При свете фонаря Платон смотрел на румяного, полного Ваню и думал: почему у него не длинное, темное лицо с большими горящими глазами, как у фанатика?
Худощавый юноша взял под руку девушку и, закашлявшись, тихо пошатываясь, уходил в темную улицу.
В это время Платон заметил, что за уходившими маячит по их следам чья-то тень.
-- Шпик, -- сказал Платон.
-- Шпик, -- ответил Ваня.
-- Давай наломаем ему ребра... -- предложил Платой.
Пошли за тенью. Остановились. И тень остановилась.
-- Иди, иди сюда! -- крикнул Платон тени.
Тень спряталась за потухший фонарь.
Платон сделал два шага к тени. Ваня тоже. Тень двумя руками держалась за фонарный столб и прятала свое лицо.
-- Ах ты!
Тень отскочила на середину улицы.
-- Товарищи, за что же вы хотите бить? -- взмолилась тень.
-- Ты шпик? -- спросил Ваня.
-- Шпик, -- ответила тень.
Платон и Ваня смутились.
-- А зачем?.. -- заикнулся было Ваня.
-- Из-за хлеба... -- прохрипела тень.
"Хлеба и зрелищ", -- подумал опять Платон.
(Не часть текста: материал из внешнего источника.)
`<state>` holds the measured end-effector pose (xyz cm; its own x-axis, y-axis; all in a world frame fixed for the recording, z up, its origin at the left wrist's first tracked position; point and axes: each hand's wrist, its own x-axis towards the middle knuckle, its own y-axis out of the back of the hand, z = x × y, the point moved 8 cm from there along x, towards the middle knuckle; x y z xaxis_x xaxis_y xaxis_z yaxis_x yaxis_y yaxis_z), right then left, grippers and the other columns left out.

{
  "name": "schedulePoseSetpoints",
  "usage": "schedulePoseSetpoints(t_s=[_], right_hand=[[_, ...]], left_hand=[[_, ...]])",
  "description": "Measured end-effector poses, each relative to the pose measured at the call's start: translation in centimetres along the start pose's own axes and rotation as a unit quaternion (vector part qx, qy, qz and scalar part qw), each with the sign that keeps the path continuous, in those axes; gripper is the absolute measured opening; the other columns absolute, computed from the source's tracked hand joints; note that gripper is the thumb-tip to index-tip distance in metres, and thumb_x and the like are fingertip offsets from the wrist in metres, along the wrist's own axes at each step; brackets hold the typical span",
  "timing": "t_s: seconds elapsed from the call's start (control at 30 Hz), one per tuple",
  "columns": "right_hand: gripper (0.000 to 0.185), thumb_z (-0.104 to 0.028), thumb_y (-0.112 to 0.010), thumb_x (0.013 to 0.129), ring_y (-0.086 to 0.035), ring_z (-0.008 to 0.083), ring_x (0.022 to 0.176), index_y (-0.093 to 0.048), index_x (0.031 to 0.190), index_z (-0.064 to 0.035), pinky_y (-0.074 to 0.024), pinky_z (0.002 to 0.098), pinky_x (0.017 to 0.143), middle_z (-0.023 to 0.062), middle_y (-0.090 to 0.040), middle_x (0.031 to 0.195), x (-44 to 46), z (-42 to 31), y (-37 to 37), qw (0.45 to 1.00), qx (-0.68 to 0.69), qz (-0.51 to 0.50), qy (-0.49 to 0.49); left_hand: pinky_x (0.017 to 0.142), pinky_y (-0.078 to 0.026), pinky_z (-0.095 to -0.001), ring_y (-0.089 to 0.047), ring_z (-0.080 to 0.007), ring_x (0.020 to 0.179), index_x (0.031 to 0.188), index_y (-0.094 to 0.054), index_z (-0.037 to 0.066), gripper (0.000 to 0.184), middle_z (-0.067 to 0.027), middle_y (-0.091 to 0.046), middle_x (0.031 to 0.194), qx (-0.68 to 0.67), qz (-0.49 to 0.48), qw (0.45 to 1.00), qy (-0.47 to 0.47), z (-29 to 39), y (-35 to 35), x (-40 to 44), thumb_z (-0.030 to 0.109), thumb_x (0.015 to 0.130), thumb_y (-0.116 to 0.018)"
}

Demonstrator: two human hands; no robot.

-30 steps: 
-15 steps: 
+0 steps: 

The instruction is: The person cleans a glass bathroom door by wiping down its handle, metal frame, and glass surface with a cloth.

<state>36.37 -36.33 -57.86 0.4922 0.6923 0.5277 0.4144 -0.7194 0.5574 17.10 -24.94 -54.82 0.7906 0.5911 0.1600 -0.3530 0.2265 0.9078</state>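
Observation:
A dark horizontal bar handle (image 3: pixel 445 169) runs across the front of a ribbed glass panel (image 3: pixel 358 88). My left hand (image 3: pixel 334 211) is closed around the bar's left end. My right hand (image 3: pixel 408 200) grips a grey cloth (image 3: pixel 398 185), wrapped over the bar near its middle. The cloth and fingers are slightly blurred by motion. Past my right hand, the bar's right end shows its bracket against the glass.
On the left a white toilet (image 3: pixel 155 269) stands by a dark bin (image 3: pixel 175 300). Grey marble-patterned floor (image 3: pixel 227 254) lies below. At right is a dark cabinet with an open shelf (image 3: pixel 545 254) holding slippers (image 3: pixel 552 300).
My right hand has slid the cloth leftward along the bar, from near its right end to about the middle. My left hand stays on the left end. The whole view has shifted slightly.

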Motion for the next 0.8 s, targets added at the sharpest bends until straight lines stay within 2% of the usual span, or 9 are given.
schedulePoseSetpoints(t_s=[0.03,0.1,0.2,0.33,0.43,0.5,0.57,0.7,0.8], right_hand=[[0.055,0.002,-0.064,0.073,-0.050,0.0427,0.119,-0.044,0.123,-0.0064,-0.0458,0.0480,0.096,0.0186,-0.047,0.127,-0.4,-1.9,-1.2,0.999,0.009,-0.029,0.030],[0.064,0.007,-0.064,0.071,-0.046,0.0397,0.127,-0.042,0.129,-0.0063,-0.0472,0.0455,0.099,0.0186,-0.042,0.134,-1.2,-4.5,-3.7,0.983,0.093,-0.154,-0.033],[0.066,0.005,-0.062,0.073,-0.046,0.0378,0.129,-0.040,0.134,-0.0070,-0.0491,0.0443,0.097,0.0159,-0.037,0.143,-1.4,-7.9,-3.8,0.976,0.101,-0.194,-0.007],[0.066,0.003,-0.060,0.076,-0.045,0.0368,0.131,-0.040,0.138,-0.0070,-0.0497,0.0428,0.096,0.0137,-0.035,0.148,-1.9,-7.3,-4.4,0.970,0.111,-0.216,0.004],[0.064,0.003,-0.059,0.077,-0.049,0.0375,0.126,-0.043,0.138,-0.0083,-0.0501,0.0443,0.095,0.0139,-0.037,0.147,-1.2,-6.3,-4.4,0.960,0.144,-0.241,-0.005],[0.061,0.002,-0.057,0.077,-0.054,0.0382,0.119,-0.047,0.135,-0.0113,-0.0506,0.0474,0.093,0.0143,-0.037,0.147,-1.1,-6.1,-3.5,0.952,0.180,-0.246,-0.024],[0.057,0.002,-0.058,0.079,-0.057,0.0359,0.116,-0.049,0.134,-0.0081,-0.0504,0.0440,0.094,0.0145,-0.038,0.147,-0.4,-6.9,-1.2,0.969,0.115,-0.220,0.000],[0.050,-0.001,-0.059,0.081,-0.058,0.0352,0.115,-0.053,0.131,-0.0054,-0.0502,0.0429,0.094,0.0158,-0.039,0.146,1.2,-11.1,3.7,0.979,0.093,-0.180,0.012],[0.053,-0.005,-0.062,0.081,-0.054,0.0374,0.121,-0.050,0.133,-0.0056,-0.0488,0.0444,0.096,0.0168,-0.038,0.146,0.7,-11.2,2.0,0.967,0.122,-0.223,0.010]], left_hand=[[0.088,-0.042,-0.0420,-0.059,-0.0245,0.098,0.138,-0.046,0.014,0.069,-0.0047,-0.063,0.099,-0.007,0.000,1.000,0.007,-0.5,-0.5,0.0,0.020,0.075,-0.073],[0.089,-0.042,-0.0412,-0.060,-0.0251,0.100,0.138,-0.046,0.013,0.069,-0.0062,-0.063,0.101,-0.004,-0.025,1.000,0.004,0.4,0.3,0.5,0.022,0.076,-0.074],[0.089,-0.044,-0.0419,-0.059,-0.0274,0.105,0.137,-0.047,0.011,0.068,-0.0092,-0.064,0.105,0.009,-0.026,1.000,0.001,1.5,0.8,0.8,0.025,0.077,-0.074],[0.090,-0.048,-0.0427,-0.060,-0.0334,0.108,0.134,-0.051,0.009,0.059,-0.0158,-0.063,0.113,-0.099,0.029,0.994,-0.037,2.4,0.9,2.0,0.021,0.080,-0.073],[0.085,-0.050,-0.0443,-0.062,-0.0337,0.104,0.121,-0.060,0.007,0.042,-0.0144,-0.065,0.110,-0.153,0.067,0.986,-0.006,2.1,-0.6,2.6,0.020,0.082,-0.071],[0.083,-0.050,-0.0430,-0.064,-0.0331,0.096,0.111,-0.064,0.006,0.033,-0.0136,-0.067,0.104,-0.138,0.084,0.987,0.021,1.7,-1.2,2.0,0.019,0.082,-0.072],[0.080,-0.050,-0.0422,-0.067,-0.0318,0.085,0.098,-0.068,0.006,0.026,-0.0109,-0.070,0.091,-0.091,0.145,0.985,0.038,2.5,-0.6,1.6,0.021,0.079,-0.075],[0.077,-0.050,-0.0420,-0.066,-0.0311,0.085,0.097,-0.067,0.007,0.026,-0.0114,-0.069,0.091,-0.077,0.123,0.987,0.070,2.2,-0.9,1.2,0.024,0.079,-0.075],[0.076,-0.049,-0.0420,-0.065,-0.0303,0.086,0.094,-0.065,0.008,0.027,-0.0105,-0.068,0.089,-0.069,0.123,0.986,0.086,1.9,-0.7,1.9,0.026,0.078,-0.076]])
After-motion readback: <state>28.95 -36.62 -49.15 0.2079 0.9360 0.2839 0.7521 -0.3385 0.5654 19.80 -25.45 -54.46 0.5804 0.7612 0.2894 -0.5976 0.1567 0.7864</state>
Он подошел к тени, схватил ее за шиворот, ткнул в темноту улицы и крикнул:
-- Задним ходом шагом марш!
И тень, закашлявшись, исчезла в темноте.
-- Это тоже пролетарий? -- спросил Платон Ваню.
-- Как тебе сказать... Пожалуй, да... самого скверного разбора: в нем сразу двое -- лумпен и лакей.
Платон ничего не ответил.
Попрощался с Ваней. А шпик тем временем, обежав задами, спрятался за помойную яму и побрел за Ваней.
Платон думал: "В Риме пролетарии? А у нас? У нас особенное: у нас -- шпики, которых можно за шиворот. И революция -- если будет -- будет другая. Чем-то она будет сильнее тех, европейских? Чем-то слабее их? Революция будет, как весенний ледоход -- белые глыбы, и волны, и разлив: чем шире он становится, тем скорее затихает".
-- Да, революция будет... -- сказал он себе, снимая вымокшие сапоги.
Потом вслух посмеялся, прошептал: "Быть посему" -- и заснул крепко, как можно спать только утомленному русской весной.
* * *
Недалеко от того озера, в Суконной слободе [У Пушкина, в "Истории Пугачевского бунта", сказано: "Суконщики -- люди разного звания, а большей частью кулачные бойцы"], в покосившейся избушке Платона спросила девушка, среднего роста, слегка рыжеватая, с пробором на середине головы:
-- Вы, товарищ, согласитесь стоять на улице и сделать знак, когда покажется карета?
-- Я бы хотел взять на себя более ответственную задачу, -- ответил Платон, покосившись на три желтых пакета, которые виднелись с верхней полки старинного почерневшего шкапа.
-- Нет, -- ответила почти командным тоном девушка и, указав пальцем на пакеты, пояснила: -- С бомбами пойдет другой товарищ.
Платон еще раз покосился на старинный шкап, на его запыленные стекла. Вдохнул от шкапа в последний раз затхлый запах деревянного масла и вышел.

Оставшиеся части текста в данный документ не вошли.